Mon, 12 Jun 2000

Whose probation?

I read with dismay that Nano Riantiarno has been sentenced to five months' probation for his work as an editor at Matra. It seems that someone (it is never stated who) was offended by photos of comely women on the covers of successive issues of the magazine and that same someone decided that, in the name of "the norms of decency", another someone, namely Nano, had to be held accountable.

I won't even begin to ask about how a judiciary that for decades overlooked corruption in high places (and still is loathe to look too far into that mire) and ignored the slaughter of its own citizens feels itself up to the task of deciding what common decency is. I won't ask those on the bench how they could even talk about sentencing someone for going against "norms of decency" via photos when the men who raped Indonesian women and shot Indonesian students have never been found, much less sentenced. No I will not ask those proud judges: I don't want to know their "norms of decency".

But I do want to know from other Indonesians: What's happening? Just a year ago, you brought the traffic in all of Jakarta to a halt, reveling in your nation's newly won, and richly deserved, democracy. Now, less than a year later, the public sits back while one of its foremost playwrights is sentenced. Where is the outrage?

I first met Riantiarno a decade ago, when he and the actors of Teater Koma were rehearsing Suksesi (Succession) their bravery? The play, loosely based on Shakespeare's King Lear, took place in a city that very much resembled Soeharto's Jakarta. The evil daughters of the King were scheming, money-grubbing bubbleheads, as were their ladies-in-waiting (one, I remember fondly, complained that she had "only one baby Benz".) As for the King ... Let's just say that the parallels were such that the play opened to a packed house and was immediately closed down by the real King's men. A loyal public left flowers and notes of support on the gate in front of Riantiarno's studio; the silence of Indonesia's other playwrights, however, was deafening and damning of those timid literati.

Now, Nano's at it again, stretching the boundaries. Perhaps there are flowers on his door again. But where are his peers? Are they defending him or are they once again literati in hiding?

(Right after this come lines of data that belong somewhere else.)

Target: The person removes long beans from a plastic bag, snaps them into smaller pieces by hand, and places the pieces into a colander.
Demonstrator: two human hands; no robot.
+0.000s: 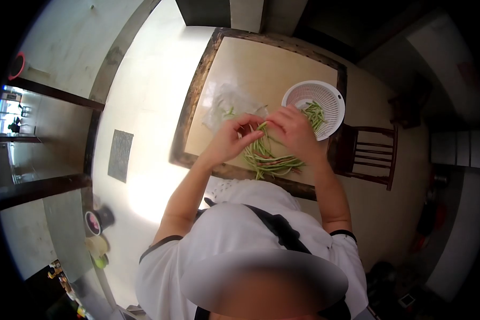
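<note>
Long green beans (272,162), some with reddish tints, lie in a loose heap at the table's near edge. Above the heap, my left hand (237,136) pinches a green bean between thumb and fingers. My right hand (295,130) is closed on the bean's other side, close to the left one. Beyond my right hand stands a white plastic colander (330,128) holding short cut pieces of bean (313,113). A crumpled clear plastic bag (226,104) with a few green scraps lies past my left hand.
The square table (282,58) has a dark wooden rim. A wooden chair (370,154) stands at its right side. On the floor at the left are a dark bucket (101,220) and a grey mat (121,156).
</note>
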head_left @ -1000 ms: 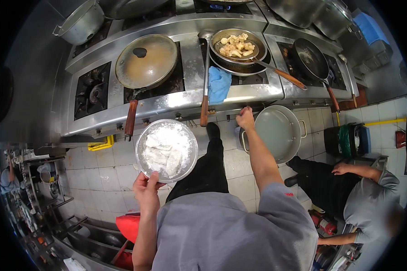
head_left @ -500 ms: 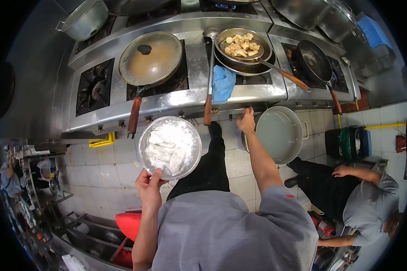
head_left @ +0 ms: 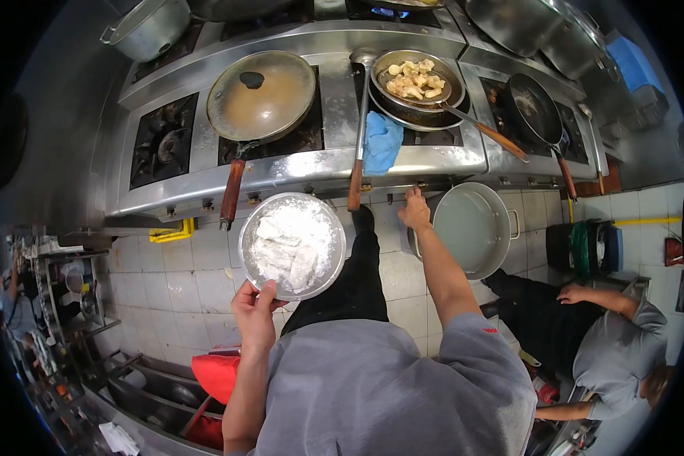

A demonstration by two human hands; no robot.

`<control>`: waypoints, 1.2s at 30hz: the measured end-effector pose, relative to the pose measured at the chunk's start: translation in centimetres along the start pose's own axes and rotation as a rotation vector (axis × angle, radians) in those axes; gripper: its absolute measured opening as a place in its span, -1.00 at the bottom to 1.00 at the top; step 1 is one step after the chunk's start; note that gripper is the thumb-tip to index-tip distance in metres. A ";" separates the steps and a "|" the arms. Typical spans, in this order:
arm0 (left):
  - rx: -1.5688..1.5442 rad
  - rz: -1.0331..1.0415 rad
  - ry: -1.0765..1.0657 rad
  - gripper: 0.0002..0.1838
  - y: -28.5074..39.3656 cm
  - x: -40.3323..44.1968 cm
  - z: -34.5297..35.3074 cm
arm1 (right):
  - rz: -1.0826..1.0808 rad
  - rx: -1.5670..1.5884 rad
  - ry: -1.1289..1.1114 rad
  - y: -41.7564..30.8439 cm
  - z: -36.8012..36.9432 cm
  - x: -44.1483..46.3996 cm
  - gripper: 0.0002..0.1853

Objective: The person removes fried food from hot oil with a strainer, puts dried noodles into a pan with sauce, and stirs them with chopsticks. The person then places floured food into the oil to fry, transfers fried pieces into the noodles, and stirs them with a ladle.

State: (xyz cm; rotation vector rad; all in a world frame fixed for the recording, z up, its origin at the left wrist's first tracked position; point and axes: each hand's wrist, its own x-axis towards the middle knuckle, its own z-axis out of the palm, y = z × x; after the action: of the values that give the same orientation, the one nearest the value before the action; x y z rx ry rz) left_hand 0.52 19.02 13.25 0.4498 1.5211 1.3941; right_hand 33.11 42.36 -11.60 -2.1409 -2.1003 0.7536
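Observation:
My left hand (head_left: pixel 255 308) grips the near rim of a round metal bowl (head_left: pixel 339 266), thumb over the edge. White flour (head_left: pixel 300 220) and several flour-coated pieces (head_left: pixel 287 258) lie in it. At the stove's front edge, the fingers of my right hand (head_left: pixel 415 211) are closed at a stove knob (head_left: pixel 421 185), which they partly hide. Just right of that hand stands a large pot (head_left: pixel 507 232) of cloudy liquid. Above it on the stove, a strainer (head_left: pixel 452 114) with browned pieces of food (head_left: pixel 416 80) rests over a pan.
A lidded pan (head_left: pixel 262 95) sits on the left burners, its wooden handle (head_left: pixel 233 190) jutting past the edge. A ladle (head_left: pixel 359 144) and blue cloth (head_left: pixel 384 140) lie mid-stove. A black frying pan (head_left: pixel 534 106) is at right. Another person (head_left: pixel 615 342) stands at lower right.
The view has shifted slightly, so the stove sits a little further right. My right hand has drawn back slightly from the knob, showing more of it. My left hand still holds the bowl.

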 end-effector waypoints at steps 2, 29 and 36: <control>-0.005 0.003 0.000 -0.86 0.0 0.0 -0.1 | 0.006 0.001 0.068 -0.6 -0.4 -0.2 -0.45; 0.041 -0.037 0.048 -0.84 -0.3 0.4 -0.8 | 0.074 0.296 0.208 5.8 2.7 2.6 -0.58; 0.052 -0.041 -0.023 -0.83 0.1 0.8 0.0 | 0.131 0.324 0.191 5.1 1.9 2.6 -0.56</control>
State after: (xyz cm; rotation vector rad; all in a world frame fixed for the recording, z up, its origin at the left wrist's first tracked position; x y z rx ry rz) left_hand 0.13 19.72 13.05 0.4628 1.5421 1.3164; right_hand 37.07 43.88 -15.90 -2.0916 -1.6319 0.8016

When the judge handed down Nano's probation, he no doubt thought he was "suspending the sentence of a convicted offender and giving him freedom during good behavior under the supervision of a probation officer". That is the second definition, according to Webster's Ninth.

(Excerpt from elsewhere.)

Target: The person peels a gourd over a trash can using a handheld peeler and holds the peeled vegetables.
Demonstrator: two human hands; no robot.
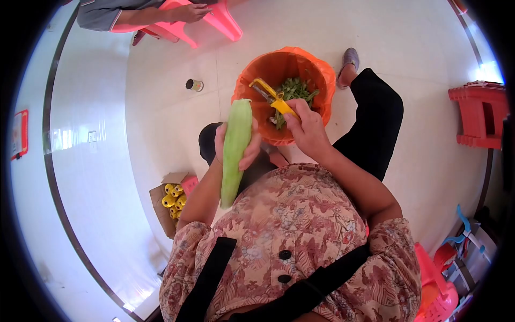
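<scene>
Palm hidden behind a pale-green gourd (236, 150), the left hand (252, 144) clasps it; the right hand (310, 129) clamps a yellow peeler (279, 102).

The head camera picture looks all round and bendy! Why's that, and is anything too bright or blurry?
Head view: black corners and a bowed dark strip on the white wall, probably from a very wide lens; head view: white glare at the right edge, softer shine on that wall; head view: the green vegetable and yellow peeler look fairly sharp.
</scene>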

I think, in fact, the good judge -- and every other Indonesian -- should look instead at the first definition of probation: "Critical examination and evaluation." Nano's conviction cries out for a critical examination and evaluation of just what democracy means in Indonesia. His probation demands a critical examination of whether, indeed, Indonesia does have true freedom of speech, or whether that freedom is only for "special people", as it was in the old days. It asks each and every citizen to evaluate whether he or she is ready to stand up for freedom of speech -- even when the speech runs contrary to one's own personal convictions.

Indonesia has emerged from a long, dark winter of discontent, when "King" Soeharto and his henchmen would brook no dissent. Editors, and all others who care about the freedoms they so recently wrested from that darkness must now critically examine their own commitment to democracy and, having done so, cry out against the judge's decision. The probation is not Nano's: The probation is the nation's.

SUZANNE CHARLE

New York, N.Y.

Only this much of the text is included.